Task to carry out: The output is the lines below from the one with "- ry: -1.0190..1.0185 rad" through the one with "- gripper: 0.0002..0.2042", both included, printed exactly and with no other line.

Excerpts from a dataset
- - -
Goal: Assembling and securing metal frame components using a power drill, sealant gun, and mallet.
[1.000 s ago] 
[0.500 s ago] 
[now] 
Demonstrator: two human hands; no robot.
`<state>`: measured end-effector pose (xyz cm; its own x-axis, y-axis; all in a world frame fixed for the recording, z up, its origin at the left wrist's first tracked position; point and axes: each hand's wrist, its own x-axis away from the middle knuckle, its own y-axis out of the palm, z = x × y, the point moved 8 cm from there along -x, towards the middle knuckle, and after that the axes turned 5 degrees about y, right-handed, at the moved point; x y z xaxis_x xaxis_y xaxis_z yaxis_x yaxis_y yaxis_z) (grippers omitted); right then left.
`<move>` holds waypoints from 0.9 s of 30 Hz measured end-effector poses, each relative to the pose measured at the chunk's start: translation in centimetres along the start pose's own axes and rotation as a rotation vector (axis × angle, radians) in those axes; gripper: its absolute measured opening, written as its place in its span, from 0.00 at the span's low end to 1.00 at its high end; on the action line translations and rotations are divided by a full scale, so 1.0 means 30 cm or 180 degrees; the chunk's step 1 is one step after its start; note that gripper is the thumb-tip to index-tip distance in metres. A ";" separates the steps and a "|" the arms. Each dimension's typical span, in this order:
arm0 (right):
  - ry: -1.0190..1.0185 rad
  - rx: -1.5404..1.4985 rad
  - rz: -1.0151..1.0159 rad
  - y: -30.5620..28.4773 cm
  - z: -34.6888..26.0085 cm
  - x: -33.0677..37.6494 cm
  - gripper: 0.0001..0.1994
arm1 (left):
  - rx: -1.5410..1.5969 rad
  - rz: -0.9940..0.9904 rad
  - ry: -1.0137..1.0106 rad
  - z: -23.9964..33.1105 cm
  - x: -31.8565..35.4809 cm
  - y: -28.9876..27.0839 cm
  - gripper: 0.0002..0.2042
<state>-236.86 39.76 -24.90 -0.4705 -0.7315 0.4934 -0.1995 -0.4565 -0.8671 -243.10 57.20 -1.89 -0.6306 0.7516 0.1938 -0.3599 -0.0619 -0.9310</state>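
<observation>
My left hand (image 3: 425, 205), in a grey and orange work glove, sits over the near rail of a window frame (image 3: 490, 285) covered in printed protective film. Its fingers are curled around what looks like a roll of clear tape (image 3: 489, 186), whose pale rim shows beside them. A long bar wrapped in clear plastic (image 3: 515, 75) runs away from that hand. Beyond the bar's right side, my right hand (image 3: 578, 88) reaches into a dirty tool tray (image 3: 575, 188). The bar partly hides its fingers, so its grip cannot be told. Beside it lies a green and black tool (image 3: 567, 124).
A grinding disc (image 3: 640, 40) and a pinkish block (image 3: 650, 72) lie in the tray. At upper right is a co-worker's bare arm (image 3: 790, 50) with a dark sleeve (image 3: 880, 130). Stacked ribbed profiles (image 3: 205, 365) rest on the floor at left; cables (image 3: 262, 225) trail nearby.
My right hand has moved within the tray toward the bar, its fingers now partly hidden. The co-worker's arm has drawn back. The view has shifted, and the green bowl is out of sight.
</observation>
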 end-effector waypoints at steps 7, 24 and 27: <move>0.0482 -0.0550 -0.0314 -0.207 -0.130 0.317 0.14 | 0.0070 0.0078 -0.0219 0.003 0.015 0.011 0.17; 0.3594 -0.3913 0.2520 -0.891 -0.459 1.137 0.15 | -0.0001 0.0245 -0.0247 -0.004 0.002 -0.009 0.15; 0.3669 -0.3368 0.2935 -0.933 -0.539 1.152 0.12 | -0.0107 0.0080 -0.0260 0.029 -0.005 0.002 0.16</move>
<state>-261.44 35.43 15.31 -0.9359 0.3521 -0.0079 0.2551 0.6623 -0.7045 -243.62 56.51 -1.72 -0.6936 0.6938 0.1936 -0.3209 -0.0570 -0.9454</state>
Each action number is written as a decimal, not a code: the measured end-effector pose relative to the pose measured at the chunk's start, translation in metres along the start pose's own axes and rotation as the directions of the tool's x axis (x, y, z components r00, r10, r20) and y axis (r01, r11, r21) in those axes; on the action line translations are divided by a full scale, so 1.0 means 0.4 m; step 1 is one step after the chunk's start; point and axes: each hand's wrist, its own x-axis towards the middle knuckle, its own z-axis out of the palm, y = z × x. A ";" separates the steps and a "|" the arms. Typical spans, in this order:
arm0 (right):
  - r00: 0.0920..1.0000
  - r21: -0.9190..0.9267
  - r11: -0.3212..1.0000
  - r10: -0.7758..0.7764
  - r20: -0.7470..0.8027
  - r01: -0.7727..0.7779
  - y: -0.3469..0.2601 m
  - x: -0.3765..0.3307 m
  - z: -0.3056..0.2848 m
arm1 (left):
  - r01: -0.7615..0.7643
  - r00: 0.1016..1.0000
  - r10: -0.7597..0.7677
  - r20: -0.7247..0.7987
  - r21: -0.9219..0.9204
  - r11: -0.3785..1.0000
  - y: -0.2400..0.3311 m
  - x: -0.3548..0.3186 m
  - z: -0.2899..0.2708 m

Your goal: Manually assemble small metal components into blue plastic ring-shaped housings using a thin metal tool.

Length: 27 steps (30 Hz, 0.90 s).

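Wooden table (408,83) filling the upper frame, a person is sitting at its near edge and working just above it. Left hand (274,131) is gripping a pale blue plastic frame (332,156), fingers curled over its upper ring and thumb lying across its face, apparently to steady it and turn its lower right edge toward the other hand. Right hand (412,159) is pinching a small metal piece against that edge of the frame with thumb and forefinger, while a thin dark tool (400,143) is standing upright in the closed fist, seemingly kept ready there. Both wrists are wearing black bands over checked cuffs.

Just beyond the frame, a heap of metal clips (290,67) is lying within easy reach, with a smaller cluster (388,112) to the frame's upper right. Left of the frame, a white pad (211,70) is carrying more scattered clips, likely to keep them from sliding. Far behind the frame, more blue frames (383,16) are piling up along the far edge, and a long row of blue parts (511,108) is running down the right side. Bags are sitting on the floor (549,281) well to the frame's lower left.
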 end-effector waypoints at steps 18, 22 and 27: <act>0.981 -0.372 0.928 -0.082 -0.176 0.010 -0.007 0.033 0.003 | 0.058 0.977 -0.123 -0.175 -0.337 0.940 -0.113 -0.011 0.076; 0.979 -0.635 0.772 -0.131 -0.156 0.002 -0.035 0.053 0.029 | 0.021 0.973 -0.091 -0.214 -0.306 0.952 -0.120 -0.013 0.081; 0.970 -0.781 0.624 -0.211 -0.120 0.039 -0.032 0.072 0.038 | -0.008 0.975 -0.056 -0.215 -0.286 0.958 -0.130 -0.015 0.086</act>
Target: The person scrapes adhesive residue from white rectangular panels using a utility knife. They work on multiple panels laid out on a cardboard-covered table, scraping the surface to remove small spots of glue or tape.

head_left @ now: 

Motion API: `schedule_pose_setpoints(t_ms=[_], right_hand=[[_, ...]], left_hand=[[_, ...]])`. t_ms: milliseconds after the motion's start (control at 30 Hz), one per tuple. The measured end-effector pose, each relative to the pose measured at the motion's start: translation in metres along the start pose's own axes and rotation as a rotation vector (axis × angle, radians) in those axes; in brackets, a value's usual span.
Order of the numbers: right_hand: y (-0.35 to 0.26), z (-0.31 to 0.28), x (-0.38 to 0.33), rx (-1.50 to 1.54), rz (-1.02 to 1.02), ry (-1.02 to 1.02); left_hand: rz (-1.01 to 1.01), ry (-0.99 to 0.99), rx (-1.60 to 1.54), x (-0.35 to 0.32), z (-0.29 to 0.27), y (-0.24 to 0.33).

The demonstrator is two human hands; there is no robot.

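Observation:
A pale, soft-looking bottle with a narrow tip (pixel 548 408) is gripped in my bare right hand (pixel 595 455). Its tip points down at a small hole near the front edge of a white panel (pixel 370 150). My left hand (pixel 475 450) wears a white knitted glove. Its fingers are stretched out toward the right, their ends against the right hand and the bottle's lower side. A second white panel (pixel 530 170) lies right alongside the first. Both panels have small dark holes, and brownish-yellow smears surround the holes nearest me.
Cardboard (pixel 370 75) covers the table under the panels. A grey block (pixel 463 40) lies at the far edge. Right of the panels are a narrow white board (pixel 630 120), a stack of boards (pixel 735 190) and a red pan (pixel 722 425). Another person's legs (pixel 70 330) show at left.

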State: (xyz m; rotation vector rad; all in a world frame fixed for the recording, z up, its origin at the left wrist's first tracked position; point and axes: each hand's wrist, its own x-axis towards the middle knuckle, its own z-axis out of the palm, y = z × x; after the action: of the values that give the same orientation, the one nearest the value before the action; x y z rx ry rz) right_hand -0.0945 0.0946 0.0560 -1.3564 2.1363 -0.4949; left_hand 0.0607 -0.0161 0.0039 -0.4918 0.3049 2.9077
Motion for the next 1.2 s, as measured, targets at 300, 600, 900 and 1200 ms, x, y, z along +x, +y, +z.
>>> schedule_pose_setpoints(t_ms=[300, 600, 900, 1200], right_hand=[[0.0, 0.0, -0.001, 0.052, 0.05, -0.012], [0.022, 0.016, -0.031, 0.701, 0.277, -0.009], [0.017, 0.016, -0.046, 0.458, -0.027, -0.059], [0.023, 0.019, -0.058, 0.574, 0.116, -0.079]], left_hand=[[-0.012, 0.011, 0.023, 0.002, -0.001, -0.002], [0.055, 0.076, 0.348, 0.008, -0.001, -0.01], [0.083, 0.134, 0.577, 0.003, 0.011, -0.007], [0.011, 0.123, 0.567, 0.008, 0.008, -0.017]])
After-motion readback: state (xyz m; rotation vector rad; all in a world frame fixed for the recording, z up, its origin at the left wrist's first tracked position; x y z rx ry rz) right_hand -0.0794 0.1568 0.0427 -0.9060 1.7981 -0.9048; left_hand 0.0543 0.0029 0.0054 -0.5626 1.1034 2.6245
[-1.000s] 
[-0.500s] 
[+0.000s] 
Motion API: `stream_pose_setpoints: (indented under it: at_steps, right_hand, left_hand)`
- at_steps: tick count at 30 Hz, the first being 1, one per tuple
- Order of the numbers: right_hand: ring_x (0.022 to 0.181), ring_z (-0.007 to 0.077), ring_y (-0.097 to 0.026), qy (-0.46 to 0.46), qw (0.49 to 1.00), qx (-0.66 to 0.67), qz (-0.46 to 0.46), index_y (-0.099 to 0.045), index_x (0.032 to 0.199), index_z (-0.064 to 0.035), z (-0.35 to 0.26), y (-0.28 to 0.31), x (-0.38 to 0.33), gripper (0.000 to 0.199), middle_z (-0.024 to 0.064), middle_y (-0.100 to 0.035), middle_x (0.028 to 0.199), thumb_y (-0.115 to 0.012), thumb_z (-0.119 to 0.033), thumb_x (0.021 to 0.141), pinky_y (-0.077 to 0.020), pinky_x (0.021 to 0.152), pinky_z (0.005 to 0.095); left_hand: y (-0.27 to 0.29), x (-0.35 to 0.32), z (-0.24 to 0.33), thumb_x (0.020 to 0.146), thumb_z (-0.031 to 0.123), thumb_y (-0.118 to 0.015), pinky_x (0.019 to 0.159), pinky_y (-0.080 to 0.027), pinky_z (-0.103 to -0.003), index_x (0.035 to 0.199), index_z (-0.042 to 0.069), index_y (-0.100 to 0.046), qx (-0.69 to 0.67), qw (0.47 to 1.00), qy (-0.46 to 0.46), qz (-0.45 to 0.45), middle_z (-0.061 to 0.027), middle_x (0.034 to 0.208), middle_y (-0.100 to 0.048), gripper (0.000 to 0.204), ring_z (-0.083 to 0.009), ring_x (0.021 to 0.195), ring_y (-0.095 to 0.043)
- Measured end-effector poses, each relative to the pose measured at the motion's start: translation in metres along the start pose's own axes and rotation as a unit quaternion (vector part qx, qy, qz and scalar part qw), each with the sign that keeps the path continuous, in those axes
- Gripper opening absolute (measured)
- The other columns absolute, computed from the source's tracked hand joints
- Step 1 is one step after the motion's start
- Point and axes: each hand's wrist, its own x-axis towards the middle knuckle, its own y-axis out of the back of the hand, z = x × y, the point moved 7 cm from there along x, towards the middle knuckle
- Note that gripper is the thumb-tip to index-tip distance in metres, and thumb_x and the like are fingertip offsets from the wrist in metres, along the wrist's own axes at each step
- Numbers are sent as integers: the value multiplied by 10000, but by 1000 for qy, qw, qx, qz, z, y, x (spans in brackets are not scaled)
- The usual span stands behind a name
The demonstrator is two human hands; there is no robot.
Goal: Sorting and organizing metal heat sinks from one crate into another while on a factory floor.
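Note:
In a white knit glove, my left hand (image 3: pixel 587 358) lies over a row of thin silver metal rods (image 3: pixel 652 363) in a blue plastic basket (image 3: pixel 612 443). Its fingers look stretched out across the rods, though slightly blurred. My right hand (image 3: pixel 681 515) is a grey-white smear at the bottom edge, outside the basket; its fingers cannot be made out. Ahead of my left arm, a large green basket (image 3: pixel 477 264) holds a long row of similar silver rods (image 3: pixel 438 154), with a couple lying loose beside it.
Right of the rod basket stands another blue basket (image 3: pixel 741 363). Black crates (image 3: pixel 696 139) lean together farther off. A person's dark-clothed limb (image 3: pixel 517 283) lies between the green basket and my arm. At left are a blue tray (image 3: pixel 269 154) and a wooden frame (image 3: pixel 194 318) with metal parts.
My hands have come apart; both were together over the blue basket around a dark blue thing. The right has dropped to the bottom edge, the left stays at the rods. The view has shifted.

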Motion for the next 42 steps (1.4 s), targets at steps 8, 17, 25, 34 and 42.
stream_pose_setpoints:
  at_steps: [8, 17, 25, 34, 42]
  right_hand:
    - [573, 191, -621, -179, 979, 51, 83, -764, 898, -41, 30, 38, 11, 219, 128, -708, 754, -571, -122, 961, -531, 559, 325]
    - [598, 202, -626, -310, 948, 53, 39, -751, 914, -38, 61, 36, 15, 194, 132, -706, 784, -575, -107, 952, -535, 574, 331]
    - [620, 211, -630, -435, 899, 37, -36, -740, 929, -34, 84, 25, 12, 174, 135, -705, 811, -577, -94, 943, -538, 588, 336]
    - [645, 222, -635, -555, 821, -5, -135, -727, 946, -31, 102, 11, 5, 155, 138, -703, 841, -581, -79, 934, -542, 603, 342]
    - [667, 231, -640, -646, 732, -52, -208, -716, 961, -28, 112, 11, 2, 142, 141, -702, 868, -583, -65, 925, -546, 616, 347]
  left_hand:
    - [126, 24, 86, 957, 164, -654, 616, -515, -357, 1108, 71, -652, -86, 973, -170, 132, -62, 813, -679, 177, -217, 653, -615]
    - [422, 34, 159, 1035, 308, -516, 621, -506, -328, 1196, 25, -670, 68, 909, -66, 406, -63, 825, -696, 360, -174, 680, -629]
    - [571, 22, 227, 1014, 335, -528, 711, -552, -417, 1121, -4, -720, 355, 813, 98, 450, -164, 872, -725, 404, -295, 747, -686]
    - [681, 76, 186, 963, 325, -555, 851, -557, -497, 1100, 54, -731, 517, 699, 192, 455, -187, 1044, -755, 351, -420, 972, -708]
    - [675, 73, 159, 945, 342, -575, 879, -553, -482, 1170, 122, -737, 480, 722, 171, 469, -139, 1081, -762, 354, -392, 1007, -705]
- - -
Exercise answer:
  - ry: -1.0190..1.0185 rad
  - rx: -1.5404..1.4985 rad
  - rz: -1.0151..1.0159 rad
  - y: -30.5620..28.4773 cm
  - z: -34.6888..26.0085 cm
  - x: -33.0677..37.6494 cm
  - gripper: 0.0001..0.1994
arm1 (left):
  - rx: -1.5410..1.5969 rad
  - rz: -0.9940..0.9904 rad
  - ry: -1.0137..1.0106 rad
  - z: -23.9964..33.1105 cm
  - x: -31.8565..35.4809 cm
  - y: -28.9876..27.0839 cm
  - gripper: 0.0002..0.2042

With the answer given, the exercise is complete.